Raw data section start

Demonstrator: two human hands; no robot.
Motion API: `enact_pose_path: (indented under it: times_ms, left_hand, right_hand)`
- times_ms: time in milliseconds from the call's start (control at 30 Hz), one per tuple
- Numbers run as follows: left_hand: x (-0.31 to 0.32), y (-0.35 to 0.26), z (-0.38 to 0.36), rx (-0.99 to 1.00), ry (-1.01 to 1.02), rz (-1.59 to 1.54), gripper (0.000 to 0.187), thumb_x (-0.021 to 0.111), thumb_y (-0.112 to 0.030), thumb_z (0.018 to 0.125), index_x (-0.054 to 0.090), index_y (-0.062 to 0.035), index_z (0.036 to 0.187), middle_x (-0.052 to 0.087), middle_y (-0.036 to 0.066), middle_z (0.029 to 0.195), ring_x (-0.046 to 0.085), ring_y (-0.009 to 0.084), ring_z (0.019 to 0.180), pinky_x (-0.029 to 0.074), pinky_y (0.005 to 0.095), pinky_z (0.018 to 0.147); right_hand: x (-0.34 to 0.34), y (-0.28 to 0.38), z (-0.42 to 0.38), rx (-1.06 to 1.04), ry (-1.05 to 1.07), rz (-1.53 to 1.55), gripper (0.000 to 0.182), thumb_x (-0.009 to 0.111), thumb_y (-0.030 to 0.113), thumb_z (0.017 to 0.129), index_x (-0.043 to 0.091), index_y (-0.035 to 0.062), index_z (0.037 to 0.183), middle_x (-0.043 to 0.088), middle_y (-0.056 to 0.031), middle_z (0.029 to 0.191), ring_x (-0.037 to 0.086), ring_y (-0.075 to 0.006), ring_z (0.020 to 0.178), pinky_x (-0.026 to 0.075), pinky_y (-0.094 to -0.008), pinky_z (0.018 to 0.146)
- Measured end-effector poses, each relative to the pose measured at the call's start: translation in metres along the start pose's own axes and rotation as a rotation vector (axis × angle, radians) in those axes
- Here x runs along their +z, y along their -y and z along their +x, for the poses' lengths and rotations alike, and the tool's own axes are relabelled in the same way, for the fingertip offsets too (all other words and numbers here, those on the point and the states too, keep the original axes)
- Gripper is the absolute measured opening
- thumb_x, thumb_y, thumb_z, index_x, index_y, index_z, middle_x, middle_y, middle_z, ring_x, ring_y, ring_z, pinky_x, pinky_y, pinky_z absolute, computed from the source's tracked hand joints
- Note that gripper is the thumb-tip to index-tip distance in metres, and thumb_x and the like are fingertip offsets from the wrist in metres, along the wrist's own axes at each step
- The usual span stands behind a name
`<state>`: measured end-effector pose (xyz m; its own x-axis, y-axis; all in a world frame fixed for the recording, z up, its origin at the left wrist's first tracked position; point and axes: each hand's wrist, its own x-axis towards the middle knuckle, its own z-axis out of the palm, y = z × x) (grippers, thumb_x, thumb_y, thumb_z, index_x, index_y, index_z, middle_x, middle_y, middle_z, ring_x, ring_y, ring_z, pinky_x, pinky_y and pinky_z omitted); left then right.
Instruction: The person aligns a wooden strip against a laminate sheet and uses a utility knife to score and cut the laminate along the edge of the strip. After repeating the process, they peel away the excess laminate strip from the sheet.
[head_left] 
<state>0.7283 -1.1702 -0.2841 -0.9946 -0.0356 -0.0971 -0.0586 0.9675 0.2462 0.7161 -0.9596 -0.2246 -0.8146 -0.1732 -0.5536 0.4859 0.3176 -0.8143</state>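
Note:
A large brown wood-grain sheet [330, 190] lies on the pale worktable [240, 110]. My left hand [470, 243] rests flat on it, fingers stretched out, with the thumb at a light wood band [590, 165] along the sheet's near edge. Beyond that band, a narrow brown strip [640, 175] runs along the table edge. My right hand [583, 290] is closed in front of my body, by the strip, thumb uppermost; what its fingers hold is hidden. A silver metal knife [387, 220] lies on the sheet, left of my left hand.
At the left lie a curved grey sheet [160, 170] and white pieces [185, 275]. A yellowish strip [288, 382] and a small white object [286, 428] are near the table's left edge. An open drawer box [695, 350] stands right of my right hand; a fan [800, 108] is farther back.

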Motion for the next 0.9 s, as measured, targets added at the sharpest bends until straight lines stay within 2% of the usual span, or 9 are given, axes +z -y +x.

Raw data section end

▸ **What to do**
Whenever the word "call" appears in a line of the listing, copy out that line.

▸ **Your response**
- times_ms: time in milliseconds from the call's start (control at 30 Hz), one per tuple
- Measured end-effector poses, each relative to the pose measured at the call's start: translation in metres along the start pose's own axes and rotation as a rotation vector (axis × angle, radians) in those axes

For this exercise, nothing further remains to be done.